* [MATERIAL FOR THE TASK]
****************************************
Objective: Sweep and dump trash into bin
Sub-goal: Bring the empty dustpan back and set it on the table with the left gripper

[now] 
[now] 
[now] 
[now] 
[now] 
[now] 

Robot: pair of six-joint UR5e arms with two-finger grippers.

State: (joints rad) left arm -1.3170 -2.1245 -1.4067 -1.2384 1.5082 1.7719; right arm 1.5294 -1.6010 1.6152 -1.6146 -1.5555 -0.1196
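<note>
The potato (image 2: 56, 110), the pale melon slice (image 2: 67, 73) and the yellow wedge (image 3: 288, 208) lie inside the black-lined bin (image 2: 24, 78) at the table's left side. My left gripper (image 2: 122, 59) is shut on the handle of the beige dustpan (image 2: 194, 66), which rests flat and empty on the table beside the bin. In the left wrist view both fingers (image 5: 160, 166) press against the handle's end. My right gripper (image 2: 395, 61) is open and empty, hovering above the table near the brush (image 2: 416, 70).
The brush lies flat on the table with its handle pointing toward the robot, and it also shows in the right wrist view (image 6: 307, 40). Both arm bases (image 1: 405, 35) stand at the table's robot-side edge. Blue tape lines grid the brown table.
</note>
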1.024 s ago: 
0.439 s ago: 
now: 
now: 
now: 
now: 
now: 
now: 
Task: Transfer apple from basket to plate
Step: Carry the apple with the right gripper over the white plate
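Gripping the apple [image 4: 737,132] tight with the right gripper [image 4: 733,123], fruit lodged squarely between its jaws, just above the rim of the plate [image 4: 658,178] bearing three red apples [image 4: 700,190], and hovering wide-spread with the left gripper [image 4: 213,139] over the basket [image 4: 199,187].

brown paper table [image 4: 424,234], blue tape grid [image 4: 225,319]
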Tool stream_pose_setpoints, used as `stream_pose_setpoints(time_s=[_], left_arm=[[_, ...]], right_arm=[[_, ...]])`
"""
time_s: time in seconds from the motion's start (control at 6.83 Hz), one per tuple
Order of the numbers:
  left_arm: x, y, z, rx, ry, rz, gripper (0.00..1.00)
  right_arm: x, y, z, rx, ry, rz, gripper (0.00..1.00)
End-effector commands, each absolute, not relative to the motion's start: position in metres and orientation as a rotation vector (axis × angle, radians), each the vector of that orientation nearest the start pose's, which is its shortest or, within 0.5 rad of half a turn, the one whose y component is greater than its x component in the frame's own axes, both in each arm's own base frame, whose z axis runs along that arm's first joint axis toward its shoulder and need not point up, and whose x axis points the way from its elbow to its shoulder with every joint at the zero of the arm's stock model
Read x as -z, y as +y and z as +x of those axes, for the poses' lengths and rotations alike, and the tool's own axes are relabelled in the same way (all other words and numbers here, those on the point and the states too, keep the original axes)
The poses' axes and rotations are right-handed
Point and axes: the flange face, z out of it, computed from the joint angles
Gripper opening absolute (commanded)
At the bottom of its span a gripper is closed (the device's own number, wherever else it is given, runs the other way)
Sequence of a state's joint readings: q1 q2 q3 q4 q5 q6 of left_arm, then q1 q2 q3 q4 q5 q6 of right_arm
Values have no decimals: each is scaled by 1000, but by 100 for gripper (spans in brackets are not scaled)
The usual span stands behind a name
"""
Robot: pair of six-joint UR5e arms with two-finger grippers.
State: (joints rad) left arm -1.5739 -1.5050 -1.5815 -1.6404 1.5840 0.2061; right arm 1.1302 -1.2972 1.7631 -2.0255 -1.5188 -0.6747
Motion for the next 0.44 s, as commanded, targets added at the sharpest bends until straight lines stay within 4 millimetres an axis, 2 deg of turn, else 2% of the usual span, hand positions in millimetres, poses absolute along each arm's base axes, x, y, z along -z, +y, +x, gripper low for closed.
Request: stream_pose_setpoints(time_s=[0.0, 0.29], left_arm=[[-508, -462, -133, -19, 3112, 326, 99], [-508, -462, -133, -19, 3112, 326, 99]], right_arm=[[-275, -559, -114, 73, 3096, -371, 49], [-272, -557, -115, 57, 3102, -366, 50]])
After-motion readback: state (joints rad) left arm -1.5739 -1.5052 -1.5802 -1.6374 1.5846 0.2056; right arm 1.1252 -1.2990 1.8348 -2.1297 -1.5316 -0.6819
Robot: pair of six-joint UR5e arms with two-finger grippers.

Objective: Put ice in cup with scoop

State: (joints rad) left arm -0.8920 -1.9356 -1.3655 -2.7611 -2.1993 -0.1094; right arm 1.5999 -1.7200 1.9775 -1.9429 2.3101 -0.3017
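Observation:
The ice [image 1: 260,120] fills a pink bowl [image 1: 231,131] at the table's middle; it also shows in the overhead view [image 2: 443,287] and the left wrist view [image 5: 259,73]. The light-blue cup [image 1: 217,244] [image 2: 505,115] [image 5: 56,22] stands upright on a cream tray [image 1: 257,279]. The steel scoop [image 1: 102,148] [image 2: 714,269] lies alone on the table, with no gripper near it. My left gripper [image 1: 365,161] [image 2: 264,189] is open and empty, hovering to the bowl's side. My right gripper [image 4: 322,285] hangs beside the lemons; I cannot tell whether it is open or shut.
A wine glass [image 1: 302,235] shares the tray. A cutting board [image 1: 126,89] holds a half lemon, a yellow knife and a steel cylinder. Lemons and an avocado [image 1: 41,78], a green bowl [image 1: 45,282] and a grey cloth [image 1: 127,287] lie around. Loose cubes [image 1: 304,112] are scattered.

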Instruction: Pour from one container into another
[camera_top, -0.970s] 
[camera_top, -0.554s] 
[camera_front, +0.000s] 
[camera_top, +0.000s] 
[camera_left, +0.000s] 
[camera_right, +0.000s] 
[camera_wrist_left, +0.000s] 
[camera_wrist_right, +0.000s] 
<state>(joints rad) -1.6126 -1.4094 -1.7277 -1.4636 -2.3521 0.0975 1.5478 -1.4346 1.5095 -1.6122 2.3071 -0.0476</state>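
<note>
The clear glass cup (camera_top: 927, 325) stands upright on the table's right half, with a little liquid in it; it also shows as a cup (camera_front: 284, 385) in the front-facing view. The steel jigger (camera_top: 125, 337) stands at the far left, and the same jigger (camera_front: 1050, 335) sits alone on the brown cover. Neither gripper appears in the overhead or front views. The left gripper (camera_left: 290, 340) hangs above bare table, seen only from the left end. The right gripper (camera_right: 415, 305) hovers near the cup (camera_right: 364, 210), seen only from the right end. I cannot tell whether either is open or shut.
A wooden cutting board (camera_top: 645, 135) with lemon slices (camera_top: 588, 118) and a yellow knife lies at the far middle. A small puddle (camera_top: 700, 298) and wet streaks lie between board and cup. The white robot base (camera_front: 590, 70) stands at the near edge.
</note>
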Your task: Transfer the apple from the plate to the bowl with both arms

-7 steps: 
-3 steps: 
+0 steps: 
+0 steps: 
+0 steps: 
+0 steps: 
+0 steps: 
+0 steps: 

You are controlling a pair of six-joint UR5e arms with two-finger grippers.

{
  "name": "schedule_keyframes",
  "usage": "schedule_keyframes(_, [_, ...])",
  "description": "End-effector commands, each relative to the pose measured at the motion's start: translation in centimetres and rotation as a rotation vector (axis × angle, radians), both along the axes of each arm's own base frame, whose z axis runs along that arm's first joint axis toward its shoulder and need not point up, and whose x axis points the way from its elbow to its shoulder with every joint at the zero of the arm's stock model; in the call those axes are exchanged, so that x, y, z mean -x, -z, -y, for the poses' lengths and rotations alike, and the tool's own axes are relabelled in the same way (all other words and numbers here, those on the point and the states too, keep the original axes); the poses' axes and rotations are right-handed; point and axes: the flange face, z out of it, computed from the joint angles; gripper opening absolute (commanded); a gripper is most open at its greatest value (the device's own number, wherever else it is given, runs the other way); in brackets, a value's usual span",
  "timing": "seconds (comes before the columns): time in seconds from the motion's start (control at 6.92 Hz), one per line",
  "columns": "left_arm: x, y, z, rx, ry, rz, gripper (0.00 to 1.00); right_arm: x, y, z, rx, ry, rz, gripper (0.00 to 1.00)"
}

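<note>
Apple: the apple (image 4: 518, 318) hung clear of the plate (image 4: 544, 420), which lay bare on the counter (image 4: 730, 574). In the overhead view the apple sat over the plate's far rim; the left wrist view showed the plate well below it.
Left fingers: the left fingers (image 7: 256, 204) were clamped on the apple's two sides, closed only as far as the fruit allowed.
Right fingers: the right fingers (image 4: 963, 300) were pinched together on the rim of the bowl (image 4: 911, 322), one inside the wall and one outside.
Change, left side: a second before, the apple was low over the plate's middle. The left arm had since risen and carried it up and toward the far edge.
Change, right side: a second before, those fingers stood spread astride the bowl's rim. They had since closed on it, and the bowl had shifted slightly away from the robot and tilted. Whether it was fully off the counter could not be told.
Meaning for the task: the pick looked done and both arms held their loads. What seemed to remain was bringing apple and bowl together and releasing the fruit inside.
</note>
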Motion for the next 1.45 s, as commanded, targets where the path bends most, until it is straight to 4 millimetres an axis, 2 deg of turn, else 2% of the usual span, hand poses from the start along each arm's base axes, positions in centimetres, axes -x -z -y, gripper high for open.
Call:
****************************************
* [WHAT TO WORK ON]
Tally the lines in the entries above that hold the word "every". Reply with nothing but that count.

* [SOLUTION TO THIS TASK]
2